> [RECORDS FOR PROCESSING]
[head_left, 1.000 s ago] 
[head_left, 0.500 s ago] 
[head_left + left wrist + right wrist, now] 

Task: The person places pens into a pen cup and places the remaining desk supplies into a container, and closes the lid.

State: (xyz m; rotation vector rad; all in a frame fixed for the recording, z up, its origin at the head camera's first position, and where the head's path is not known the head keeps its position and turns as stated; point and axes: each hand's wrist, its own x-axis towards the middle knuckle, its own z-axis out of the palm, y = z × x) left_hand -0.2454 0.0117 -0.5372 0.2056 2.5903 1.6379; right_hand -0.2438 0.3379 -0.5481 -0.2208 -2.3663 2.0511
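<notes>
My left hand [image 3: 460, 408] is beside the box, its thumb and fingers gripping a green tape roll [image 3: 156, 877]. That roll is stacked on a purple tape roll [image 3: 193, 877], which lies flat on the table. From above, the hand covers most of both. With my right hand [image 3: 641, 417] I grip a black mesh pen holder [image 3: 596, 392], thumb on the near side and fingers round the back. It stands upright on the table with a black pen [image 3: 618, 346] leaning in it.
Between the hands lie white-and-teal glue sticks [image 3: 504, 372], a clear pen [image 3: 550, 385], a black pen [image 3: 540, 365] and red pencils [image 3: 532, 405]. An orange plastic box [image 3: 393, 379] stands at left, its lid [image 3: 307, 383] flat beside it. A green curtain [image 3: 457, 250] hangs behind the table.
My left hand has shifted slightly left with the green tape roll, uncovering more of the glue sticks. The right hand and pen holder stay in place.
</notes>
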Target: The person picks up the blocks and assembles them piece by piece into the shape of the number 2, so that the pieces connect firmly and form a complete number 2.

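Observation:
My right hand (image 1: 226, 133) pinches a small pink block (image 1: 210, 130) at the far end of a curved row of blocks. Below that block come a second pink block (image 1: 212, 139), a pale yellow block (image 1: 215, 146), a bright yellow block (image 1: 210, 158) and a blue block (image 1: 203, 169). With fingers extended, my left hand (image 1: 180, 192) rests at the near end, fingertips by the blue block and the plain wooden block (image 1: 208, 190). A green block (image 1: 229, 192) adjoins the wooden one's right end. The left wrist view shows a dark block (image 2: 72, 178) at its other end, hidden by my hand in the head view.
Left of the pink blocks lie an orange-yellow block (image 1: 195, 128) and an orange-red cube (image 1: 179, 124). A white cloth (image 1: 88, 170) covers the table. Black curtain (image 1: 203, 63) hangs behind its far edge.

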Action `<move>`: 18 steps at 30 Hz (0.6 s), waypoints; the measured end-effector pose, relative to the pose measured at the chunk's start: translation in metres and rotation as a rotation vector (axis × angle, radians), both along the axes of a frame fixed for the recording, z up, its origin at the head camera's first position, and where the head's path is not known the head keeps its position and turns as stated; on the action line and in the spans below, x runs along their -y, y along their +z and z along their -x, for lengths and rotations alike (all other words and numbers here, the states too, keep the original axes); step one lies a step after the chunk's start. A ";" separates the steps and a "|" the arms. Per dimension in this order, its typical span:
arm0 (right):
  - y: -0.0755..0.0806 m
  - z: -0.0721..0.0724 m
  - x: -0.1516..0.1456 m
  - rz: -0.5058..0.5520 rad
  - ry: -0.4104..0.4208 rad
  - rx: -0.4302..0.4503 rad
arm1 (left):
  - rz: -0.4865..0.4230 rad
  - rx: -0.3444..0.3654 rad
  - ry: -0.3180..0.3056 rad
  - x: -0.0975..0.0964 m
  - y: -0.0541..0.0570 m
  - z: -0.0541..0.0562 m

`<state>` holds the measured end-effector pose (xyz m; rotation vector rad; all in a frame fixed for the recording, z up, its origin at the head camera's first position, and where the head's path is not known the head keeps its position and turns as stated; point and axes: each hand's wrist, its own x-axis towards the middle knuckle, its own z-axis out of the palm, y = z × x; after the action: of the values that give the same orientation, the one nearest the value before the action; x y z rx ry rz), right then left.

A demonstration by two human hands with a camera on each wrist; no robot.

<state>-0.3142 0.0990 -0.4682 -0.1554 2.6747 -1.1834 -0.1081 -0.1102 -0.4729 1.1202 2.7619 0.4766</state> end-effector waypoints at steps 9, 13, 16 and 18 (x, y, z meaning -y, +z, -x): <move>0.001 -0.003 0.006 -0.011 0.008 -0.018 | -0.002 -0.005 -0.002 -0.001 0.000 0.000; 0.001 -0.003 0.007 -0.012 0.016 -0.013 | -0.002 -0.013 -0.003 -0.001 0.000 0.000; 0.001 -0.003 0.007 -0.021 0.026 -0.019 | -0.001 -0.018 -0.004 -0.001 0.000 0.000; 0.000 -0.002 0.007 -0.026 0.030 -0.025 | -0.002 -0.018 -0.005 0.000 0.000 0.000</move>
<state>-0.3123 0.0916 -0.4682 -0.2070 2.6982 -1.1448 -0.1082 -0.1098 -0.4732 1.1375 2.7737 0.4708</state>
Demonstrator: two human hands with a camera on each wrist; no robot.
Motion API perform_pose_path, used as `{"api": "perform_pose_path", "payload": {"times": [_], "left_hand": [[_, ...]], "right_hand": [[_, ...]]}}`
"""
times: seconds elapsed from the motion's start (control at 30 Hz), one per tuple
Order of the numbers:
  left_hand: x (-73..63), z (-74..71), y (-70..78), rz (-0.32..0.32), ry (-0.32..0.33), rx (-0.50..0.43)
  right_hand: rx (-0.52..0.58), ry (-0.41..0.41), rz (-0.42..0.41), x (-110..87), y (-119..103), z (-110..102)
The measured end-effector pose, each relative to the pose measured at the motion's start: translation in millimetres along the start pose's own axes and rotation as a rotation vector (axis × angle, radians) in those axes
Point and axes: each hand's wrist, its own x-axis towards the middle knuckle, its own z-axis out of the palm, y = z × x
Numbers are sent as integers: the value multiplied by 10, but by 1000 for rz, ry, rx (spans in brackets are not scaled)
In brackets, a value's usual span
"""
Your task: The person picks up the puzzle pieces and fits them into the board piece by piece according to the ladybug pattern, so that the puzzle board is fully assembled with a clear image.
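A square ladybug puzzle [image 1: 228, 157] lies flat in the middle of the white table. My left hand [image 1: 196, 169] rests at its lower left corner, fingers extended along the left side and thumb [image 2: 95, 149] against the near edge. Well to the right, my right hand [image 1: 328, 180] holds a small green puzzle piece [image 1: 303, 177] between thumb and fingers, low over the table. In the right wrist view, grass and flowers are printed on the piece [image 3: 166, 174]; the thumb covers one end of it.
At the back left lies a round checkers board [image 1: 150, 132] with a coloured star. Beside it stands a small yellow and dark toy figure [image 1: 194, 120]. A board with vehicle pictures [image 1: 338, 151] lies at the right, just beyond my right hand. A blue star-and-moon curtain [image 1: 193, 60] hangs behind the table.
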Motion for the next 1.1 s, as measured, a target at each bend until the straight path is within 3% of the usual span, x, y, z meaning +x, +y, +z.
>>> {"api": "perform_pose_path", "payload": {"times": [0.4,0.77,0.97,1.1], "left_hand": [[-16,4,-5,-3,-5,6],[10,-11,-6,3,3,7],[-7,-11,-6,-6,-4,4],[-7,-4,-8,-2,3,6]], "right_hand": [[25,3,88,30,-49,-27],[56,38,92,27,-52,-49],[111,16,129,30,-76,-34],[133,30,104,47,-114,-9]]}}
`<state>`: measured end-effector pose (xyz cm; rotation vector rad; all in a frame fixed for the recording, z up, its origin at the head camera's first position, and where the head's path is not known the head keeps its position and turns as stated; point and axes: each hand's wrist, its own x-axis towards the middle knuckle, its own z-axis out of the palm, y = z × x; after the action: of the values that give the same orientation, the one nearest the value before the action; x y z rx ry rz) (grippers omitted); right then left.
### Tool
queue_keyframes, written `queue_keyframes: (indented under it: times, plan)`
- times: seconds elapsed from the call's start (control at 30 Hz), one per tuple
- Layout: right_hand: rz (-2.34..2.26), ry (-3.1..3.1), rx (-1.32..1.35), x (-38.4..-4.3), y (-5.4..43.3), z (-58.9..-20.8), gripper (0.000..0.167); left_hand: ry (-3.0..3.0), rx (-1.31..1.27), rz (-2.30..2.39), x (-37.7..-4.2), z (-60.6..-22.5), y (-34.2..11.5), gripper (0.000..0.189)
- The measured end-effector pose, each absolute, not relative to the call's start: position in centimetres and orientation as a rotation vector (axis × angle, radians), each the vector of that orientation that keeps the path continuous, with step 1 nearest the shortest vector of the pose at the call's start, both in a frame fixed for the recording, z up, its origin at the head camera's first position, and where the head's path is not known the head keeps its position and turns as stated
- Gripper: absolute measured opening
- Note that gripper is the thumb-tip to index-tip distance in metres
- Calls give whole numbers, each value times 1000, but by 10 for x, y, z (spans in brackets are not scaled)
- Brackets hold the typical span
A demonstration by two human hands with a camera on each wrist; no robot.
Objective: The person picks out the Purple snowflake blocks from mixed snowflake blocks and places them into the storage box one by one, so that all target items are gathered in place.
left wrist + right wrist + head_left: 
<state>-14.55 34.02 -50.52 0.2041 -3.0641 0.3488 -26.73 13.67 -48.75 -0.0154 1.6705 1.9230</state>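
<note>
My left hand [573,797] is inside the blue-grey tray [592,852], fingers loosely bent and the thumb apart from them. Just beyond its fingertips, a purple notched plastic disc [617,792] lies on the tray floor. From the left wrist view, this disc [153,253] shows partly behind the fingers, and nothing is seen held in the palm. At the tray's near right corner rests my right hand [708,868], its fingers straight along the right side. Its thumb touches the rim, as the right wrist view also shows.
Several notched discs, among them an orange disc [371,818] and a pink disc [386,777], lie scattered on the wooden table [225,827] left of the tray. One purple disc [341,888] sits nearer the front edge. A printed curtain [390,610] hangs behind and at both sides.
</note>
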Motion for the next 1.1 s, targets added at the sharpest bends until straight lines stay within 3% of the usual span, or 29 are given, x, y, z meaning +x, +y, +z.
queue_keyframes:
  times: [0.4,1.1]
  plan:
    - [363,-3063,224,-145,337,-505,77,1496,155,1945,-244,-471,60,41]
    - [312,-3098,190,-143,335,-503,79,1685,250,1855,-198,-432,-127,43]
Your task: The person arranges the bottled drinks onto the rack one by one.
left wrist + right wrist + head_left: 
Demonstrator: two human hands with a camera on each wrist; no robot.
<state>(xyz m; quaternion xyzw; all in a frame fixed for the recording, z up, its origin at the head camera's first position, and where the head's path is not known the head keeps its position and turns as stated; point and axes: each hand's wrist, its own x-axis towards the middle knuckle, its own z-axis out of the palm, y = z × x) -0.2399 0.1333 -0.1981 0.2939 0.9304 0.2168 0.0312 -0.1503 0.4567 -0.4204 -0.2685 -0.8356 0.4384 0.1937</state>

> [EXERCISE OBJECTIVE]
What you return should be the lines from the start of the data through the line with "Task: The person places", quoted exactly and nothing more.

> [RESULT FOR THIS TASK]
[head_left, 1.000 s ago] 
[head_left, 0.500 s ago] 
[head_left + left wrist + right wrist, now] 

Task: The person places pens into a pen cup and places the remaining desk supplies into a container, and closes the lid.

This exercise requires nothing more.